戦後初めての小津監督作品。

戦争孤児の話なのだが まだ焼け野原が残る風景はなんとも痛々しい。そして終戦間もない頃の茅ヶ崎の風景もフィルムに残されている。海の景色だけは今も昔も変わらないんだな、コレがw

で、特筆すべきは みんなでお茶碗をチャカポコ叩きながら笠智衆が「のぞきからくりの唄」を唄うシーン。
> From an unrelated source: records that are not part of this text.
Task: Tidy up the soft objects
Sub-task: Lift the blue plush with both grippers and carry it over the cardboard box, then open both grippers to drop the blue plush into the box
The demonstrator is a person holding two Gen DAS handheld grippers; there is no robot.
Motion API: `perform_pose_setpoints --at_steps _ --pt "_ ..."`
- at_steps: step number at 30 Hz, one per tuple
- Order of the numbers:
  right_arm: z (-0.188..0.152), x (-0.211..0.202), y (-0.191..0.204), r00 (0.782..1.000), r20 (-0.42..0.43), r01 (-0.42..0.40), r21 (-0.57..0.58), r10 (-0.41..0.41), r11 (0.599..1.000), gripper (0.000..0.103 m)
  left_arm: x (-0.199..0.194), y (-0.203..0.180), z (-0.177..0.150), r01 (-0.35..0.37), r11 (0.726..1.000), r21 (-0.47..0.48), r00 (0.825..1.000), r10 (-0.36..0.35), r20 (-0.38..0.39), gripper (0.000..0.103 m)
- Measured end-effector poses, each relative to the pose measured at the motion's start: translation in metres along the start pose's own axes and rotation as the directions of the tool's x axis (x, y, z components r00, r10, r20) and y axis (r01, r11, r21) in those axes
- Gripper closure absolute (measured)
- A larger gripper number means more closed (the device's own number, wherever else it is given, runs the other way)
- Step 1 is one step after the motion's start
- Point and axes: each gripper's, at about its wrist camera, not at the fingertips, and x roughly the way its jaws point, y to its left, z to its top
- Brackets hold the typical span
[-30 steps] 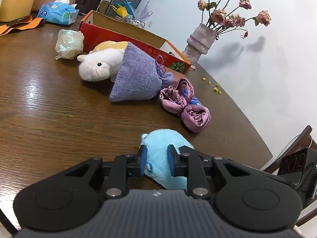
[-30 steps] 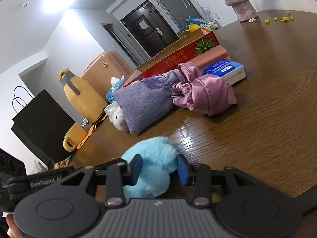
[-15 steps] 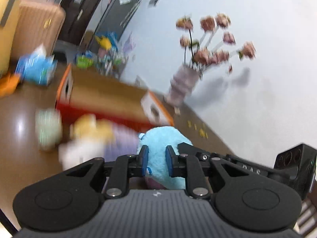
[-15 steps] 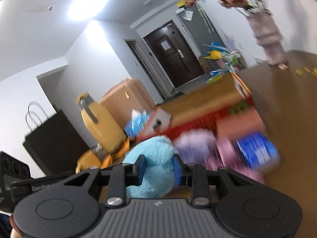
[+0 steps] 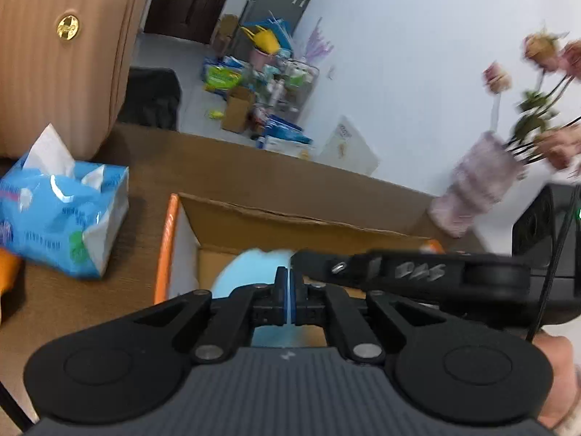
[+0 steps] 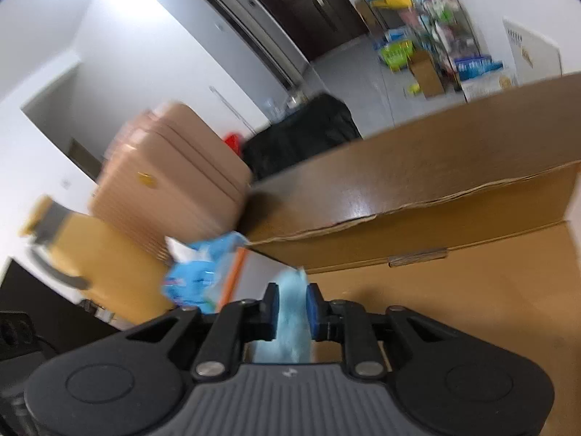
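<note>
Hovering over the open cardboard box (image 5: 290, 225), both grippers now sit w/ the blue plush toy (image 5: 250, 272); 1 s earlier the toy lay on the wooden table (image 5: 90, 290) near the purple pouch and pink scrunchie, which no longer show in either view.

Left gripper (image 5: 289, 299): pads meet, blue edges touching, nothing visibly pinched between them. Plush shows behind and below the fingertips, over the box interior. Earlier the toy's edge sat between these pads w/ a clear gap. Whether a thin bit of fur is caught: cannot tell.

Right gripper (image 6: 292, 307): jaws have just been closing; narrow now, pressing a squeezed fold of plush (image 6: 292, 312) between the blue pads. Earlier the gap was wider, toy bulging round.

Background change: tissue pack (image 5: 61, 218) now close at left of the box, pink suitcase (image 5: 61, 54) behind it; vase (image 5: 475, 189) w/ flowers at right, beyond the box. In the right wrist view the box's far flap (image 6: 454, 210) fills the right side. Both views motion-blurred.

Right gripper's arm crosses the left wrist view (image 5: 417, 272), just beside the left fingertips.
</note>
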Motion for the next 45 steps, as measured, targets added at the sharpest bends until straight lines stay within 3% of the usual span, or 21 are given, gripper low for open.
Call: perform_pose_setpoints --at_steps 3,6,9,13,15,17,18,20,22,24,28,36,40,43,45 --pt "0.001 0.035 -0.001 0.993 -0.019 0.115 -0.079 -0.117 0.99 0.084 0.016 0.001 -0.002 -0.064 0.997 0.048 0.998 0.064 0.002 0.099" --pt "-0.002 0.045 -0.013 0.99 -0.035 0.137 -0.059 -0.14 0.989 0.084 0.009 0.005 -0.002 -0.08 0.994 0.081 0.997 0.079 0.022 0.098" --pt "-0.001 0.031 -0.011 0.984 0.004 0.18 -0.092 -0.18 0.979 0.081 -0.007 0.005 0.0 -0.142 0.983 0.115 0.989 0.138 0.048 0.097" --pt "0.0 -0.022 -0.002 0.975 0.056 0.22 -0.138 -0.214 0.966 0.073 -0.048 -0.001 0.003 -0.196 0.97 0.144 0.979 0.185 0.091 0.095" --pt "-0.003 -0.06 0.007 0.966 0.1 0.254 -0.177 -0.239 0.951 0.065 -0.074 -0.006 0.003 -0.241 0.955 0.176 0.967 0.22 0.129 0.082" --pt "-0.01 -0.1 0.015 0.948 0.155 0.307 -0.214 -0.278 0.927 0.054 -0.105 -0.015 -0.006 -0.304 0.93 0.207 0.945 0.266 0.191 0.052" --pt "-0.014 -0.121 0.019 0.94 0.177 0.328 -0.229 -0.292 0.916 0.049 -0.119 -0.02 -0.011 -0.336 0.916 0.218 0.931 0.288 0.226 0.047" --pt "-0.028 -0.163 0.027 0.92 0.235 0.369 -0.254 -0.314 0.894 0.041 -0.146 -0.029 -0.025 -0.393 0.89 0.232 0.899 0.319 0.299 0.013" --pt "-0.05 -0.203 0.034 0.893 0.314 0.411 -0.284 -0.321 0.866 0.011 -0.175 -0.041 -0.044 -0.43 0.874 0.226 0.861 0.321 0.395 0.003" --pt "-0.077 -0.238 0.041 0.856 0.423 0.446 -0.315 -0.296 0.838 0.003 -0.2 -0.053 -0.063 -0.45 0.862 0.233 0.83 0.308 0.464 0.001" --pt "-0.118 -0.281 0.048 0.811 0.515 0.48 -0.311 -0.279 0.82 0.002 -0.234 -0.072 -0.09 -0.423 0.877 0.227 0.832 0.277 0.481 0.0" --pt "-0.161 -0.318 0.064 0.792 0.559 0.476 -0.313 -0.246 0.822 0.001 -0.287 -0.09 -0.126 -0.4 0.893 0.206 0.81 0.24 0.534 0.0" --pt "-0.193 -0.326 0.071 0.769 0.595 0.484 -0.306 -0.232 0.82 0.001 -0.303 -0.088 -0.15 -0.414 0.892 0.181 0.797 0.259 0.546 0.0" --pt "-0.234 -0.334 0.07 0.749 0.626 0.492 -0.306 -0.217 0.815 0.0 -0.314 -0.088 -0.19 -0.453 0.876 0.164 0.769 0.291 0.568 0.0" --pt "-0.266 -0.338 0.069 0.746 0.635 0.488 -0.32 -0.198 0.812 0.0 -0.32 -0.089 -0.225 -0.46 0.871 0.173 0.766 0.291 0.573 0.0"
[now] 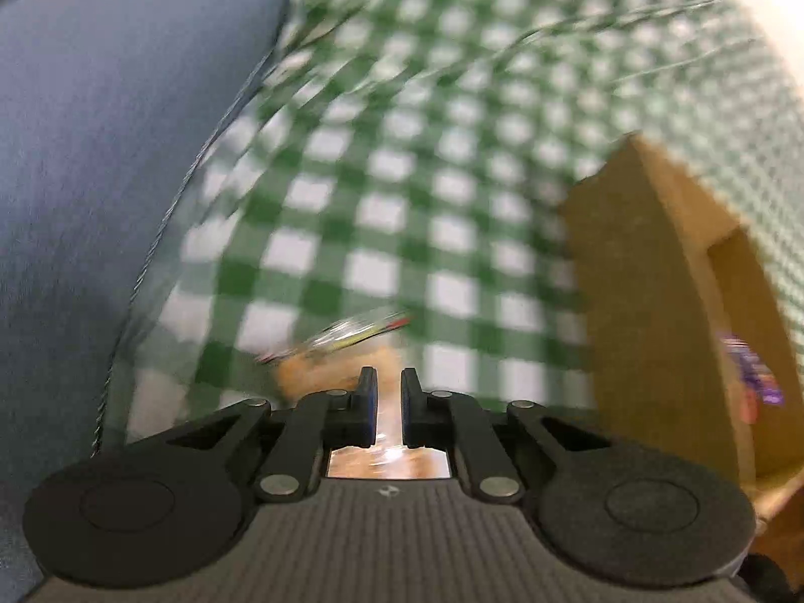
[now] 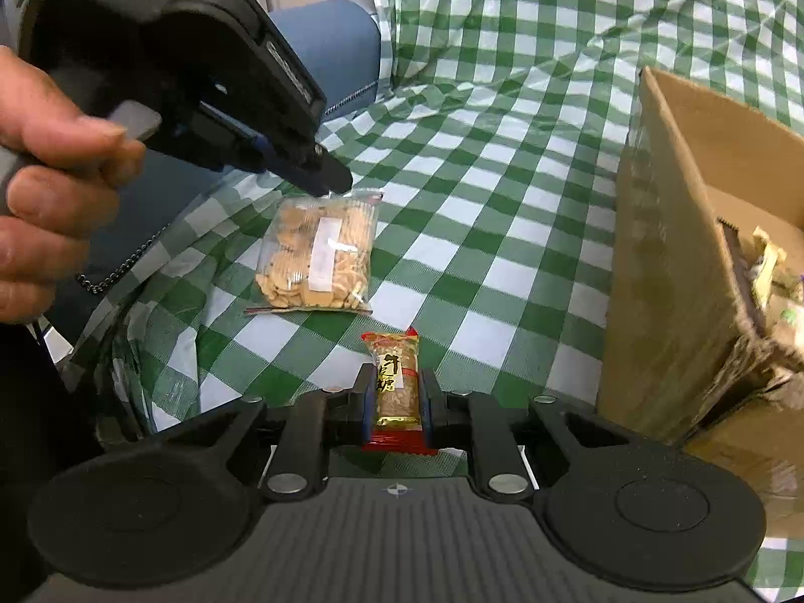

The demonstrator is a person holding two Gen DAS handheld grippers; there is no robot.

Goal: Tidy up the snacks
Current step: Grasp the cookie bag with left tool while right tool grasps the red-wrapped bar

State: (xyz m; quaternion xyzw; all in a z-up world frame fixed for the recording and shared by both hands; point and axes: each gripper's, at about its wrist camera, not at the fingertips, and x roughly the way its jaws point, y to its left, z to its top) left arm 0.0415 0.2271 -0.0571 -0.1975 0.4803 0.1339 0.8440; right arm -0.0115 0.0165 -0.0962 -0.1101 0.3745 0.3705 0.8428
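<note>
Right tool [image 2: 397, 397]: jaws nearly closed, pads pressing both long sides of a small wrapped candy bar [image 2: 396, 382], red ends, gold middle with dark characters. Bar is held, pointing away from the camera.

Left tool [image 2: 331, 176], seen from the right wrist view: gripped by the person's hand [image 2: 45, 171], tips pinched on the top seal of a clear bag of small crackers [image 2: 316, 256]. Bag hangs from the tips, its lower edge at or just above the green-and-white checked cloth [image 2: 502, 161]; contact there cannot be settled. In the left wrist view the left tool [image 1: 388, 392] shows a narrow gap between its fingers with the bag's film and tan contents blurred in and below it; jaws read as all but shut on the seal.

Beyond the bag: a blue cushion or seat [image 2: 336, 45], partly under the cloth edge.

Right of both snacks: an open cardboard box [image 2: 668, 271] standing on the cloth-covered table, with other wrapped snacks visible inside at its near corner.

Step in hand, as judged: both snacks picked up, transfer to the box under way. Next move calls for carrying each tool rightward over the box wall, clearing the raised flap, then releasing inside. Cracker bag is held only by its seal, so it may swing or slip.
</note>
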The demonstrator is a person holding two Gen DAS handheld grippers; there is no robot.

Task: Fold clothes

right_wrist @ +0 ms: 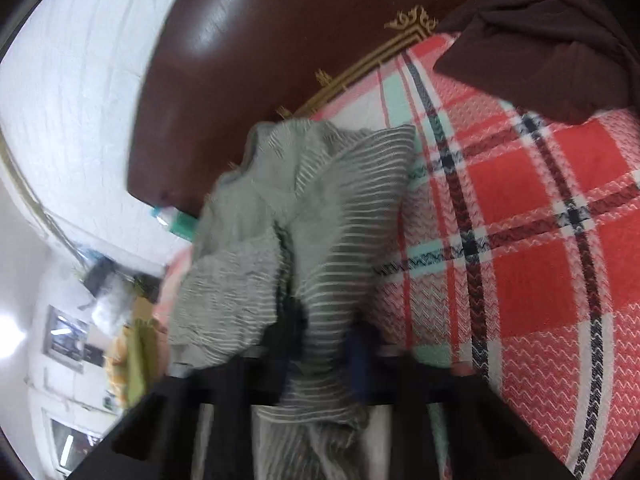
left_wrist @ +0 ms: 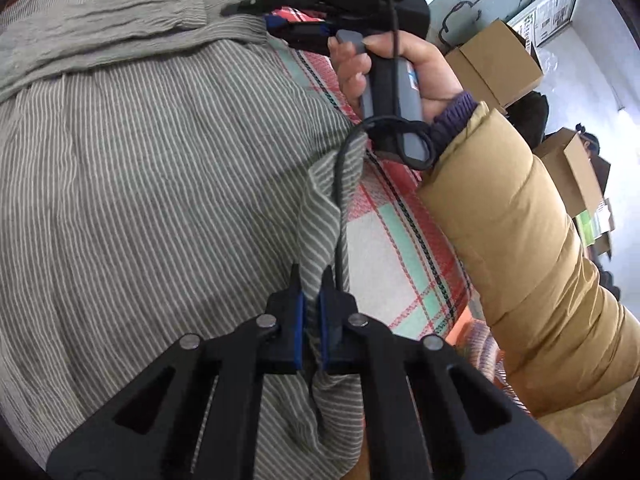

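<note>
A red, white and mint plaid bed blanket [right_wrist: 540, 208] carries the grey-green, white-striped shirt [left_wrist: 152, 184], spread toward 9 o'clock. Brown cardboard boxes [left_wrist: 496, 60] stand at 2 o'clock. Left gripper [left_wrist: 311, 300] and right gripper [right_wrist: 324, 344] jaws each pinch shirt folds.

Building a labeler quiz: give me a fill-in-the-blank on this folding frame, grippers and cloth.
1. The left gripper is shut on the grey ____ shirt.
2. The right gripper grips the ____ shirt.
3. The shirt lies on a red ____ blanket.
4. The person's sleeve is ____ coloured.

Missing words: striped; same; plaid; tan
</note>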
これが秀逸!! そしてすごいグルーヴ感!!w 



『彼岸花』でも詩吟を披露していたが、笠さんって見た目に寄らず(失礼)めちゃくちゃ歌うまいよなぁ♪w

歌の途中で箸をクッと上げるところなんか、まるで

ジミー・ペイジのバイオリン奏法

みたいでカッコイイじゃないか!!wwww


それとラストもシンプルながら じぃぃんとくる。小津さんの子供たちへの愛と 終戦間もない日本への希望が感じられる名シーンになっているし、飯田蝶子の演技も素晴らしい。

ちなみに 飯田蝶子が劇中「母やん(かあやん)」と呼ばれているのに、いちいちドキッとしてしまう かーやんなのでした(笑)。